Report the count of lines in the listing below that include the string "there", with no other text.

---

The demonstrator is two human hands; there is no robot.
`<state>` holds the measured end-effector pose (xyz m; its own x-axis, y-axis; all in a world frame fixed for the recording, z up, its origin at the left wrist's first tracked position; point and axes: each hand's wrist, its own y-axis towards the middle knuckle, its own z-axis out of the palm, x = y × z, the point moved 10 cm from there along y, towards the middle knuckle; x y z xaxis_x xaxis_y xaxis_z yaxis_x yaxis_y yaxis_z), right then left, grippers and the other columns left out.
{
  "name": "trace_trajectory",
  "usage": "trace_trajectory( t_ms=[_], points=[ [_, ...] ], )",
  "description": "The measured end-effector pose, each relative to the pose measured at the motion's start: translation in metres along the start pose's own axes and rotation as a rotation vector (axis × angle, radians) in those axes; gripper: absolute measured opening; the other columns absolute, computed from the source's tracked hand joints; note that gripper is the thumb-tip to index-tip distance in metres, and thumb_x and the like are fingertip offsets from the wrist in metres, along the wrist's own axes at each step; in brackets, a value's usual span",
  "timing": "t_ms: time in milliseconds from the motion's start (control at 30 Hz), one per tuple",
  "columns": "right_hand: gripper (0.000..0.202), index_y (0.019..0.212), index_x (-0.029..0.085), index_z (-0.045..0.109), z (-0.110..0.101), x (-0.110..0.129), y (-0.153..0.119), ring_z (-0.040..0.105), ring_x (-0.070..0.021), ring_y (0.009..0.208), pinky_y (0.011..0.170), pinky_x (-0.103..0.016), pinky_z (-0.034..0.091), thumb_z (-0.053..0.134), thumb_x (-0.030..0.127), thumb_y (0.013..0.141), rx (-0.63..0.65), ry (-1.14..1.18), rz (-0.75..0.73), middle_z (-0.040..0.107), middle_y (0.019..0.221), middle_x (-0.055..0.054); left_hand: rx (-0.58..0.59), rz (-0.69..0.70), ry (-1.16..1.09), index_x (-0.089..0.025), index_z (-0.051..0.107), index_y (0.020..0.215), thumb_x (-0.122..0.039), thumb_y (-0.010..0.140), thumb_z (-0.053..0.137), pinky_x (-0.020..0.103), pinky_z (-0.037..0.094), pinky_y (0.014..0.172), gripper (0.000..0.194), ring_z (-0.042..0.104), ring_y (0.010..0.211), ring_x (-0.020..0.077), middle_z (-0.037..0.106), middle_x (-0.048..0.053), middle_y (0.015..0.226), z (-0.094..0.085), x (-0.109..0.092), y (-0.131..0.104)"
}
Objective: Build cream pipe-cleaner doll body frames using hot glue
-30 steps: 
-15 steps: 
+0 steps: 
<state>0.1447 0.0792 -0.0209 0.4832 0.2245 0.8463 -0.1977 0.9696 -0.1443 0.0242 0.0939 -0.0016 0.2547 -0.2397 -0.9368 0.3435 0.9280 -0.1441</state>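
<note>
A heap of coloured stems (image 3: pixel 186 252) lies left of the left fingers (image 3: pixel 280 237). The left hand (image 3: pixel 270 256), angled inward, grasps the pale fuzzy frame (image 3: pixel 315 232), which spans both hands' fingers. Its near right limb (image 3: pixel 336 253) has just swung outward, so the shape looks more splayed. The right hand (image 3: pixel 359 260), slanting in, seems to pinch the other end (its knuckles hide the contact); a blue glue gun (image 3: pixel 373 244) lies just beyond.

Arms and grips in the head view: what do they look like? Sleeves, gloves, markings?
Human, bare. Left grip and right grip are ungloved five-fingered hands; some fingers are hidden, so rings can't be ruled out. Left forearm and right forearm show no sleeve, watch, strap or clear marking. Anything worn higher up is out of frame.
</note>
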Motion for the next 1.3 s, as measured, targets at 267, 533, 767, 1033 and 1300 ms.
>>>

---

**Written reply:** 2